When the FBI arrived at Los Alamos in early 2001, Burick was still in his role as Director of Operations, with Bussolini directly under him. According to those who worked with them, Bussolini and Alexander actively embezzled Lab property and routinely threatened coworkers who they thought might blow the whistle. This was well before the FBI honed in on the outdoor equipment or the investigation was public knowledge.
According to POGO sources, Bussolini was indulging his fantasies of mob life. “Pete was obsessed with mobsters…he wanted to be seen as a Don,” claims John Jennings, who worked for Bussolini and helped the FBI put him in jail. According to Jennings, Bussolini kept a picture of Marlon Brando as the Godfather on his wall, and distributed goods stolen from the Lab as a way of currying favors in the Los Alamos community.
Jennings began working for the FBI in July 2002, but nearly blew the investigation in late September when he mentioned it to a mid-level Lab official. As a result the Bureau closed in on the two employees that it had enough evidence to put away: Bussolini and Alexander.
POGO’s sources claim that when the noose tightened, Bussolini and Alexander went to extremes to protect themselves.
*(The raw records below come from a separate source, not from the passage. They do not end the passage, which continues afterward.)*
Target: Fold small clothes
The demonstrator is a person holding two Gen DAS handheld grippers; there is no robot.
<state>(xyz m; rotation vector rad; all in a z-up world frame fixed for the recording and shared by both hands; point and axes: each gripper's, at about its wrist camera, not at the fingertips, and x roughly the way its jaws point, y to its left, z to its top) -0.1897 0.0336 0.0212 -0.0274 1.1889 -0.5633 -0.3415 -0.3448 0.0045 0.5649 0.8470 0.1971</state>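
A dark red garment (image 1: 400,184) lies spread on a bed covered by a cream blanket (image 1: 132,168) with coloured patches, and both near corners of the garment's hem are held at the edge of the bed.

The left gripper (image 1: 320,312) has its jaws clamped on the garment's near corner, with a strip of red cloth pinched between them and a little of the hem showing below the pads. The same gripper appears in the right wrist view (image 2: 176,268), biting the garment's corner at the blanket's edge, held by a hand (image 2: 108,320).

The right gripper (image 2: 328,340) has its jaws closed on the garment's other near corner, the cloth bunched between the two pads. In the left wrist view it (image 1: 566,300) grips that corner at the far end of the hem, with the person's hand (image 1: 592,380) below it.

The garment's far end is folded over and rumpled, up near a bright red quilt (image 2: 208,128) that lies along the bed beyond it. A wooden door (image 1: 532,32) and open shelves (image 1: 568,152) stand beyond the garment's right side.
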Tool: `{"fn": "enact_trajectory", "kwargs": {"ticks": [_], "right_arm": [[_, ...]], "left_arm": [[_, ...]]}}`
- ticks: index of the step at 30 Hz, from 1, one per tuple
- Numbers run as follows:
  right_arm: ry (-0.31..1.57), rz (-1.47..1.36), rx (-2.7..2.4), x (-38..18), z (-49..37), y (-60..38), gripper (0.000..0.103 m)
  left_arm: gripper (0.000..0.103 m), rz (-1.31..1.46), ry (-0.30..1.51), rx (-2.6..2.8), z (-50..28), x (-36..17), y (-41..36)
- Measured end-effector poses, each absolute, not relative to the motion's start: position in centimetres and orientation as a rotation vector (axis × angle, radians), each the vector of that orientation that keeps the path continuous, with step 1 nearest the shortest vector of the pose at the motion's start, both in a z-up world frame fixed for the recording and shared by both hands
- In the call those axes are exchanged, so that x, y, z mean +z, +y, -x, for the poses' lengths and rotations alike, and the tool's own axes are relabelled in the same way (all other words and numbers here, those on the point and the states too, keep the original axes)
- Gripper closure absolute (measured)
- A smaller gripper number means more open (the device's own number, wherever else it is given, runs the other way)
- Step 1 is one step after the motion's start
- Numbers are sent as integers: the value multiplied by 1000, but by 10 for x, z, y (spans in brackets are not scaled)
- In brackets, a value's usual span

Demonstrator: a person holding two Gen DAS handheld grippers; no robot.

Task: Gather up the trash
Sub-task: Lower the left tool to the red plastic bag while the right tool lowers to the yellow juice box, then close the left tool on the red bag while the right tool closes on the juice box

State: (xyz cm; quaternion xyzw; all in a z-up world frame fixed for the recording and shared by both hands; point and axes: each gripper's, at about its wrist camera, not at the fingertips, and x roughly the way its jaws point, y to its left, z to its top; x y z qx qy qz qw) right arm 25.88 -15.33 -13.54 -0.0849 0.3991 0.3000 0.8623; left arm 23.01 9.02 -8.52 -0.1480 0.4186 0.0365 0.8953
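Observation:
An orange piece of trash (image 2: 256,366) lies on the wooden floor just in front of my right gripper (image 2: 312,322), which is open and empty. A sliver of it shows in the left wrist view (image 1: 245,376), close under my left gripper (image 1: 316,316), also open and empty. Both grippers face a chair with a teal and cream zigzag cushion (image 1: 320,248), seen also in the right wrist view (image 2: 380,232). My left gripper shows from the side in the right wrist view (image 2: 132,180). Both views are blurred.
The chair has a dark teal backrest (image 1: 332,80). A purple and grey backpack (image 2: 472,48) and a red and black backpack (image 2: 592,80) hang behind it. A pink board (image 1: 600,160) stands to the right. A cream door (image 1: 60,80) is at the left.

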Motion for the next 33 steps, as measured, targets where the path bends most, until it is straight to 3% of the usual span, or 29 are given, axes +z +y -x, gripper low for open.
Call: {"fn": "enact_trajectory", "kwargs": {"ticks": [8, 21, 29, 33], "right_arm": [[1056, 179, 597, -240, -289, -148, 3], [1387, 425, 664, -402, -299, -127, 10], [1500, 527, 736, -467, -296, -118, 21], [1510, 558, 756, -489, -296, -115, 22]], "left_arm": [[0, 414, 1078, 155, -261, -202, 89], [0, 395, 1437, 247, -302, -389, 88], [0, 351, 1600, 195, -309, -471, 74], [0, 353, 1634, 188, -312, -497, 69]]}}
They went so far as to plot a power failure for a top secret building that would give them cover to snoop on investigation documents undetected.
They were violent and verbally abusive as well, POGO sources said. Alexander threw one employee into a wall. On the day he was suspended Bussolini said to Jennings, “I hope to God you had nothing to do with [this], cause I'd kill you if you did.” According to POGO sources, the pair bullied a Lab intern named James Stewart to the point of depression, and eventually suicide.
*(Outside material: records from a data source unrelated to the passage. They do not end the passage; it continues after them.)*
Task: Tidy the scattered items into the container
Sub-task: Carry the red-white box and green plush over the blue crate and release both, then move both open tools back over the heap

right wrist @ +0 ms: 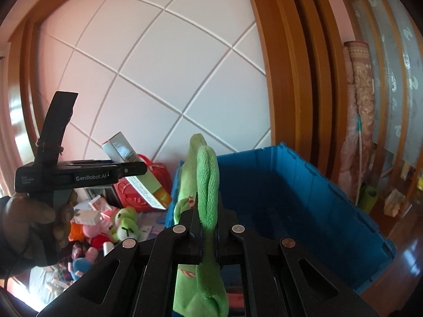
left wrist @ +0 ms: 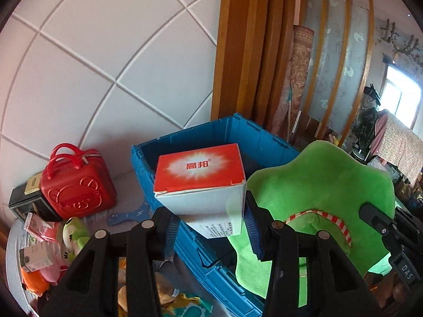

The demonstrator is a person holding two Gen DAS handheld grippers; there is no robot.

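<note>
Red-and-white box [left wrist: 202,182] gripped in left gripper [left wrist: 211,227], held above blue crate's [left wrist: 253,137] near rim; its lower end hidden behind the pads. Green plush [right wrist: 208,185] pinched tight in right gripper [right wrist: 208,240], beside the crate; most of it cut off. Toy pile [right wrist: 105,227] left, blurred.

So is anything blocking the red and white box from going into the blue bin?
Nothing visible does. The left gripper holds the red and white box by the open blue bin, whose visible inside looks empty.
</note>
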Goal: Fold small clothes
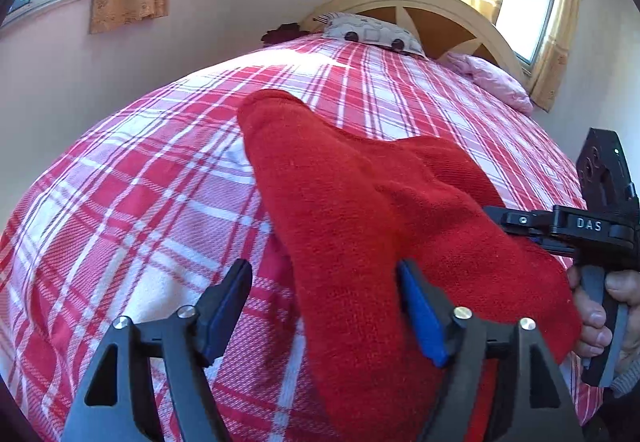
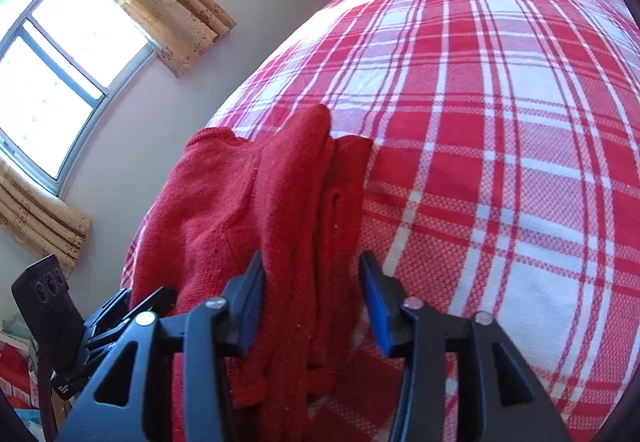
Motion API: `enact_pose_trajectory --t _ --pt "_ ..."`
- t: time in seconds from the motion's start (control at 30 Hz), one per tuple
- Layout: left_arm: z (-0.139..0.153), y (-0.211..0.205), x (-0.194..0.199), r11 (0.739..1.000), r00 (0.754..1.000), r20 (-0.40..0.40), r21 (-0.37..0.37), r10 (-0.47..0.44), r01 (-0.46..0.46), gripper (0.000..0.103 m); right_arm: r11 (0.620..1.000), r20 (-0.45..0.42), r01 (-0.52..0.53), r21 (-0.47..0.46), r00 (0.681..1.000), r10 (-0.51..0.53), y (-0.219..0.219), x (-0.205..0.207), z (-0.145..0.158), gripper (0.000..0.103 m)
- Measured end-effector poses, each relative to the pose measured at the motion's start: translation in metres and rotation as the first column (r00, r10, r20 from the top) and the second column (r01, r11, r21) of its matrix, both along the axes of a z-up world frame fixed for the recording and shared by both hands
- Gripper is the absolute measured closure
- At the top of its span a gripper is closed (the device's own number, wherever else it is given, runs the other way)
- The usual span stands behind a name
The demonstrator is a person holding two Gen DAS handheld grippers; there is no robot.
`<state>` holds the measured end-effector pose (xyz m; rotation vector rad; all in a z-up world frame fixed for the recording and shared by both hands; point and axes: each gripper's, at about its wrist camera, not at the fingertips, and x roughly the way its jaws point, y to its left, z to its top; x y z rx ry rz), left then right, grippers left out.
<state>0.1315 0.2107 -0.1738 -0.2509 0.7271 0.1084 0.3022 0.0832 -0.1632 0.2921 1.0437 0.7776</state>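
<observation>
A small red knitted sweater (image 1: 352,226) lies bunched on the red and white plaid bedspread (image 1: 132,178). In the left wrist view my left gripper (image 1: 324,310) is open, its jaws wide apart, with the sweater's cloth lying between them. My right gripper (image 1: 532,230) reaches in from the right at the sweater's edge. In the right wrist view the sweater (image 2: 260,210) lies in folds, and my right gripper (image 2: 312,302) is open with a fold of the cloth between its blue pads. The left gripper's body (image 2: 100,318) shows at the lower left.
The bed (image 2: 500,122) stretches away to a curved wooden headboard (image 1: 432,14). A patterned pillow (image 1: 372,32) and a pink pillow (image 1: 492,78) lie at its head. A wall with curtained windows (image 2: 60,54) runs along the bed's left side.
</observation>
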Motion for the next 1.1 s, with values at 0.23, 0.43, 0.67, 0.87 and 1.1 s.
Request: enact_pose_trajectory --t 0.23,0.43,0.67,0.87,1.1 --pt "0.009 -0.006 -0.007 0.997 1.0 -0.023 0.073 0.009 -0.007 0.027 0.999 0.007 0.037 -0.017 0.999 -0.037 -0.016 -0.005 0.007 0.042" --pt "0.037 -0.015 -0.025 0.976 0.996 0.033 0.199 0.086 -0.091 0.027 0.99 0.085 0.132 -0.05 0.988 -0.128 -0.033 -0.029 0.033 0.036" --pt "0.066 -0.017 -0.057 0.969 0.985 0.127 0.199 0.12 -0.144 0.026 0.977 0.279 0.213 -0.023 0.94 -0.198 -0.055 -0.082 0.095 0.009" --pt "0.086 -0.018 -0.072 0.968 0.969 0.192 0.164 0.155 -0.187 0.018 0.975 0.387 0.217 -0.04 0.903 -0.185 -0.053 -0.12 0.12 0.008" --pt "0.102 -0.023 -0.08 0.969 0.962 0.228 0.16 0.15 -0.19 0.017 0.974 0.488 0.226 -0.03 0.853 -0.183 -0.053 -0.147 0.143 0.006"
In 2005, Bussolini and Alexander struck a plea bargain with federal prosecutors. The government dropped 26 charges in exchange for guilty pleas to conspiracy and mail fraud, and $39,401 dollars in restitution to the University of California. Bussolini served six months in jail, and Alexander the same amount of time under house arrest. Today, Bussolini splits his time between New Mexico and South Carolina. Alexander’s whereabouts are unknown.
These details paint a more complicated picture of Los Alamos in 2002 than the one that emerged before Congress, in the media, or in court. When a former top national security official dies a conspicuous death, it’s reasonable for citizens to expect a full accounting. That’s especially true when that official had a checkered past, or close ties to others who do.
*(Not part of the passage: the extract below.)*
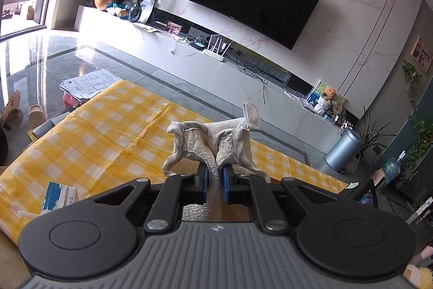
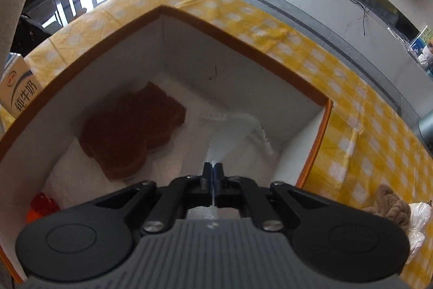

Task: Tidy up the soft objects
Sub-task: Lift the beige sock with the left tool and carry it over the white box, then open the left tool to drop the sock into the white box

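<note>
- Cream, ribbed knit cloth with loose drawstring loops (image 1: 213, 142) is pinched between the left gripper (image 1: 215, 175); its jaws are closed on the fabric, which bunches up above the fingertips at frame centre, held off the table.
- Yellow-and-white checked tablecloth (image 1: 108, 132) fills the lower left of the left wrist view; a blue-and-white tissue pack (image 1: 58, 197) lies at its near edge.
- Right gripper (image 2: 213, 171) points down into an orange-rimmed box with white inner walls (image 2: 243, 67). Jaws together, clamped on a thin white fabric piece (image 2: 230, 132) that fans out from the tips toward the box's right corner; whether it touches the box floor cannot be told.
- Brown folded soft cloth (image 2: 130, 123) lies on the box floor, left of centre.
- Small red-orange object (image 2: 43, 205) at lower left inside the box; blurred, kind unclear.
- Brown fuzzy plush item (image 2: 392, 202) lies on the tablecloth outside the box, lower right.
- White milk carton (image 2: 19, 88) stands at far left, beside the box.
</note>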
Many of Burick’s peers remain in leadership positions at LANL. Under their watch, two employees stole millions from taxpayers, bullied and abused subordinates, and made a mockery of the security features in place at one of the nation’s most important defense facilities. LANL is a crucial design lab for U.S. nuclear weapons and produces key components for the stockpile, builds technology to monitor the weapons of other countries, and is an enticing terrorist target.
Were it not for the connections between Burick, Bussolini, and Alexander, and the peculiar circumstances of Burick’s alleged suicide, there would be no reason to revisit this case. However, in the years since Burick’s death, two things have remained constant: First, the frequency of scandals and abuse at Los Alamos, and second, many of the people in leadership. According to Montaño, some even helped quash the original investigations launched by Walp and Doran.
Montaño writes, “The commitment to impose accountability in Los Alamos had always been too shallow, too short-lived, too politically tainted to be effective.” If that is ever to change, a new investigation into Richard Burick’s alleged suicide would be a good place to start.